No sé si os pasa a vosotros también, pero hay determinados objetos que, con el transcurrir de los días, se han convertido en el reflejo mejor acabado del confinamiento.

Objetos que, cada vez que los ves, los tocas o los usas te hacen cobrar conciencia de esta suspensión de la realidad que estamos viviendo.

En mi caso se trata de una sencilla jarrita blanca en la que nunca reparé y que ahora, todas las mañanas, me recuerda este inaudito, sorprendente y estupefaciente día a día.

Prácticamente siempre solía desayunar fuera de casa.

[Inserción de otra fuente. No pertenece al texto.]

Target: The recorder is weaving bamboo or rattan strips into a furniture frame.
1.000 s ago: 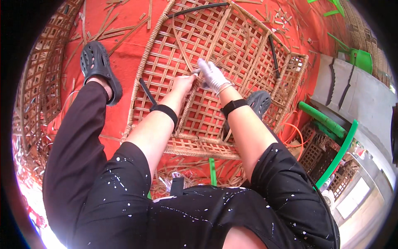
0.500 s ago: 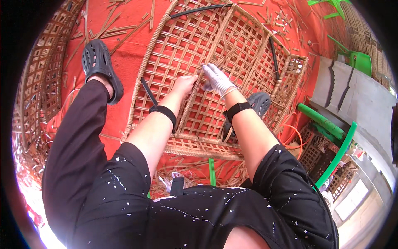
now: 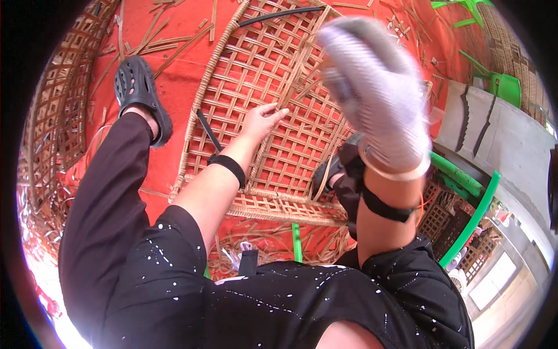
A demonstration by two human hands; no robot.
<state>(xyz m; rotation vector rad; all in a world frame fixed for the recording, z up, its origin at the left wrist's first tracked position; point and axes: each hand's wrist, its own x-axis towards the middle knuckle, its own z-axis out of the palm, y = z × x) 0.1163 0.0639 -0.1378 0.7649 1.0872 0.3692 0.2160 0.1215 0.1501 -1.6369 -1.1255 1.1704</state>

Es el rito que con mayor frecuencia y fidelidad he practicado a lo largo de mi vida: bajar a la calle, comprar el periódico y buscar una cafetería donde desayunar.

Como hace años que no tomo café después de comer, en mi casa nunca hay leche. Trato de compensar los lácteos con yogures, queso fresco y así. Pero ¿leche? ¡Quita, quita!

Cuando comenzó el confinamiento, empecé a preparar el café en una Nesspreso (¡gracias, gracias por existir!) y le añadía la leche directamente del cartón, fría. A veces tomaba así mi café con leche y, otras, le daba una pasada por el microondas.

Hasta que apareció la jarrita de leche. Blanca, elegante y sencilla. Tan cuqui. Ahora, todas las mañanas cojo la jarrita y caliento en ella la leche para el café. Y todas las mañanas, al lavarla, secarla y devolverla a su sitio pienso: ¿hasta cuándo?